AI in health care
In the first half of 2025, 34 states introduced over 250 AI-related health bills. The bills generally fall into four categories: disclosure requirements, consumer protection, insurers’ use of AI and clinicians’ use of AI.
Bills about transparency define requirements for information that AI system developers and organizations that deploy the systems disclose.
Consumer protection bills aim to keep AI systems from unfairly discriminating against some people, and ensure that users of the systems have a way to contest decisions made using the technology.
Bills covering insurers provide oversight of the payers’ use of AI to make decisions about health care approvals and payments. And bills about clinical uses of AI regulate use of the technology in diagnosing and treating patients.
Facial recognition and surveillance
In the U.S., a long-standing legal doctrine that applies to privacy protection issues, including facial surveillance, is to protect individual autonomy against interference from the government. In this context, facial recognition technologies pose significant privacy challenges as well as risks from potential biases.
Facial recognition software, commonly used in predictive policing and national security, has exhibited biases against people of color and consequently is often considered a threat to civil liberties. A pathbreaking study by computer scientists Joy Buolamwini and Timnit Gebru found that facial recognition software poses significant challenges for Black people and other historically disadvantaged minorities. Facial recognition software was less likely to correctly identify darker faces.
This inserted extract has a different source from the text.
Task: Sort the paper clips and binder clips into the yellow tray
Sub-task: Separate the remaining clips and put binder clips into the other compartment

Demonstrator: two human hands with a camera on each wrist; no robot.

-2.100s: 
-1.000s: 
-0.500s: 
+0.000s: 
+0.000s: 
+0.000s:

Bias also creeps into the data used to train these algorithms, for example when the composition of teams that guide the development of such facial recognition software lack diversity.
By the end of 2024, 15 states in the U.S. had enacted laws to limit the potential harms from facial recognition. Some elements of state-level regulations are requirements on vendors to publish bias test reports and data management practices, as well as the need for human review in the use of these technologies.